As a strategic sector, the agri-food industry was called upon to “feed the nation”. While most activities were at a standstill or slowed down, the employees of the sector, the so-called “front line” worked during this period.
Very quickly, when the first measures were announced, the companies organized to implement the essential sanitary measures: barrier gestures, distancing, masks, etc.
The implementation of these measures was probably facilitated by the sanitary requirements to which the AFI is already subject in ordinary times:
- The existence of a “quality system” supported by teams that are qualified in hygiene rules, biological risk and health crisis management
- Daily cleaning, compliance with hygiene and cleanliness rules by all employees
- the separation between “clean activities” involving barrier measures to protect the products, and “dirty activities” (packaging, receiving/shipping, maintenance, waste disposal)

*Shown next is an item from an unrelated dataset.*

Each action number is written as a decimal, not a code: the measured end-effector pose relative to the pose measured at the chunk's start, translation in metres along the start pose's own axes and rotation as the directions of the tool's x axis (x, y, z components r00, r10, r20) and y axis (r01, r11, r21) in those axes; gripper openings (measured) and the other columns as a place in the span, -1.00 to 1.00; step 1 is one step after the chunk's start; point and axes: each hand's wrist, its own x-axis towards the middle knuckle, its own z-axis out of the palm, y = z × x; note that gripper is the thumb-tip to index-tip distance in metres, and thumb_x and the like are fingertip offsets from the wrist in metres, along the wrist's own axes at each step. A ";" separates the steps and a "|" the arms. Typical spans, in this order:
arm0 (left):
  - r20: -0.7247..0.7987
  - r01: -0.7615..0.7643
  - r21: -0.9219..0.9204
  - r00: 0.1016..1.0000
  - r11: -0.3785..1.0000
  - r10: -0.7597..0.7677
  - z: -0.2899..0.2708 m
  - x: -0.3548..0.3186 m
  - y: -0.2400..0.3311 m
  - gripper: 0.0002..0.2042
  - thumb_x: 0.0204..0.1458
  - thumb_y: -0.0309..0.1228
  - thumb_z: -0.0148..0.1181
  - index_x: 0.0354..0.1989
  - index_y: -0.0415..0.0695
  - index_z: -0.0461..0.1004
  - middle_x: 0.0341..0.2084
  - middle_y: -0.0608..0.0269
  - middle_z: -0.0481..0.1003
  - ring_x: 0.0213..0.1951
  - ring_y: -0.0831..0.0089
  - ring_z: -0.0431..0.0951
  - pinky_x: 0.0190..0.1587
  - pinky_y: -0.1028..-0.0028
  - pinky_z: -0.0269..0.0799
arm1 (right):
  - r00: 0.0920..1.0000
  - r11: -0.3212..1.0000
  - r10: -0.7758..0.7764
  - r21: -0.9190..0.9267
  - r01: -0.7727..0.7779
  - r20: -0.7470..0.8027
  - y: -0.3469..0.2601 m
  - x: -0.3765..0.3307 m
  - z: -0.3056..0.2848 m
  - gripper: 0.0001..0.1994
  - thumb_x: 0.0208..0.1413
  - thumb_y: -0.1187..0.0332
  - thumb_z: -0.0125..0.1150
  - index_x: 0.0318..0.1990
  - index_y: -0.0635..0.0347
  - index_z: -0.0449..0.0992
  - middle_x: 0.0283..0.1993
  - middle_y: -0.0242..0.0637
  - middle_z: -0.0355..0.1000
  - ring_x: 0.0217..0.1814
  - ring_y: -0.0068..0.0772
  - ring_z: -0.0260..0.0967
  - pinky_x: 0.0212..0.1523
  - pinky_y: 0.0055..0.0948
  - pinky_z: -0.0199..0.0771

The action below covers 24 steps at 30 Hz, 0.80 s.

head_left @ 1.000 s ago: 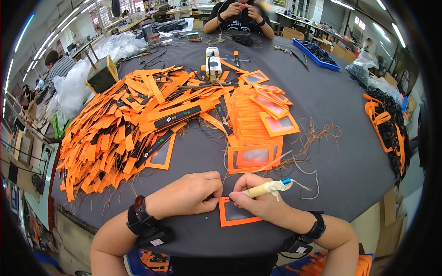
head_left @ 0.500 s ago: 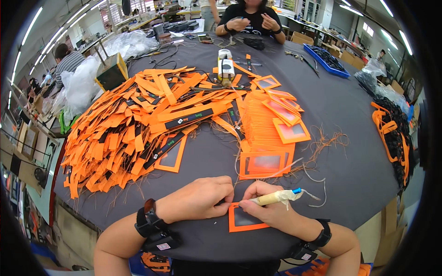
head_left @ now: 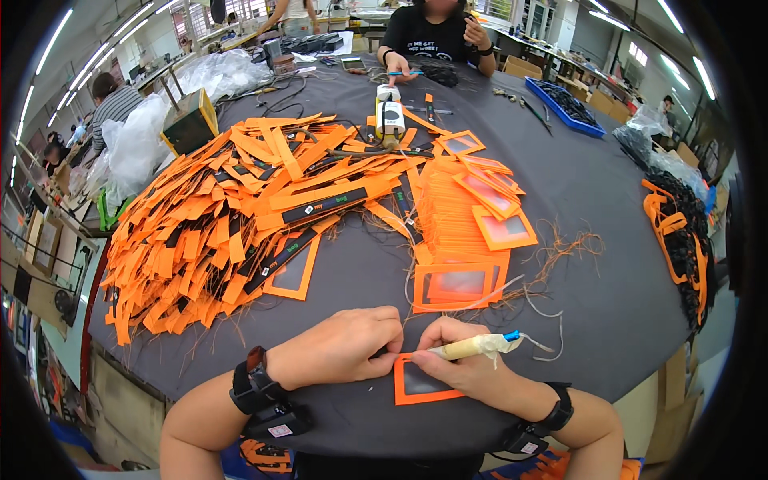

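Observation:
Close to the table's front edge lies a small orange-bordered piece with a clear window (head_left: pixel 426 395). My left hand (head_left: pixel 346 346) is closed, its thumb and fingertips pinched at the piece's upper left corner. In my right hand (head_left: pixel 460 364) is a pen-shaped tool wrapped in cream tape (head_left: pixel 472 346), with a blue end and a thin cable. The hand grips it like a pen. Its tip points at the top border near my left fingertips, and my right fingers cover part of the piece. A stack of similar orange window pieces (head_left: pixel 456 216) stands beyond my right hand.
A big heap of orange strips with black bands (head_left: pixel 192 232) covers the left. Behind the stack is a white-and-yellow device (head_left: pixel 390 120). Loose orange threads (head_left: pixel 572 252) lie right of the stack. A blue tray (head_left: pixel 564 104) sits far right; a co-worker (head_left: pixel 436 40) is across the table.
The co-worker's one hand has come down to the white-and-yellow device, holding a thin blue thing; the other is raised. My hands stay nearly still at the orange piece. The view has shifted slightly.

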 end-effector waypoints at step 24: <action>-0.010 0.073 -0.070 0.997 0.995 -0.074 -0.002 0.000 0.002 -0.89 -0.10 -0.56 0.21 -0.45 -0.21 0.37 -0.45 0.24 0.38 -0.54 0.40 0.44 -0.45 0.46 0.39 | 1.000 1.000 0.009 -0.007 -0.009 0.010 0.000 0.000 0.000 -0.80 0.06 0.34 0.31 -0.40 0.26 0.43 -0.60 -0.42 0.36 -0.58 -0.67 0.21 -0.57 -0.56 0.25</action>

At the same time, the National Association of Food Industries (ANIA) immediately mobilized to ensure the supply of large-scale distribution and avoid possible food shortages. To avoid a labor shortage due to the consequences of the lockdown, companies were also able to rely on the “second line” by using temporary workers.
Despite the uncertainties and fears related to the health situation, the employees of the food industry understood the importance of their role. They participated in the collective effort, sometimes even agreeing to extend their work week.
The French agrifood industry has responded very well to the challenges posed by the COVID-19 crisis. Companies organized to maintain the continuity of their activity and supply to distributors, thus avoiding shortages.
In some sectors, companies have also had to respond to an unprecedented demand, driven by changes in eating habits.
The exemplary nature of the stakeholders and employees in the sector has allowed the French AFI to weather the storm well, despite disparities between sectors.